Having dealt with live migration on proxmox and xenserver, I don’t think it’s that complicated. Sure, setting up HA + fencing has a bit more steps, but nothing really unachievable. Just not that worth it for home, even homeprod.
I think Wendell called it that, because most people in IT are recommending against it (including myself).
I’m personally a big fan of containers, because it allows us to run services on very cheap and unreliable computers at home and save a ton in power (when you get a VM for each service, the CPU utilization for emulating hardware starts to add up - ask me how I know).
I prefer system containers, like Incus (previously LXD). I’d love to see a middle-of-the-road approach, like firecracker with all VM features (QEMU folks are working on microVMs), but with less hardware emulated.
But containers don’t have a lot of features that come standard in VMs, which makes life a bit miserable. Even when you try to run containers on NFS with no_root_squash, if you launch the containers, they won’t run (at least one of the latest oddities I’m facing). This makes transferring OS containers way more difficult. IDK how program containers would behave, but I’d guess similarly if you do a persistent path to a NFS volume.

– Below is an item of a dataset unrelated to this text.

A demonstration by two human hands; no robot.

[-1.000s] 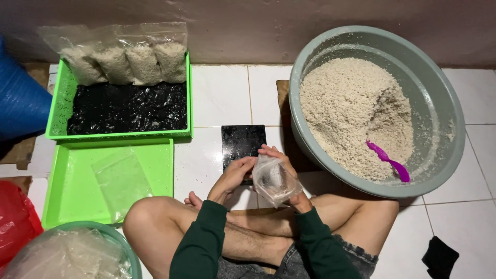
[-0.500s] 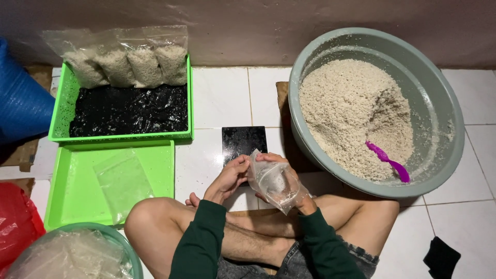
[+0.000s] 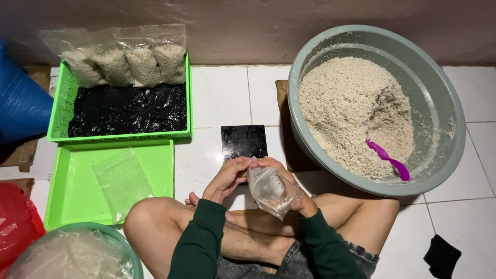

If there was a cheap and somewhat reliable way to build a Ceph cluster at home with enough redundancy and not a lot of power usage, that’d be what I’d use for backend storage for containers. For right now, single NAS it is.
One of the reasons containers are popular is because devs like being able to deploy the same thing from testing to prod and know that it’ll “just work.” It’s mostly a distribution issue. Sure, service containers make for easy recovery when you have a container orchestrator, but most of the popularity I see in it is reproducibility. And I find nixos to be way better in all regards than OCI containers, with the exception of the writing the thing. I haven’t figured out flakes and how to create a nix package, but deploying 1 is insanely easy in nixos.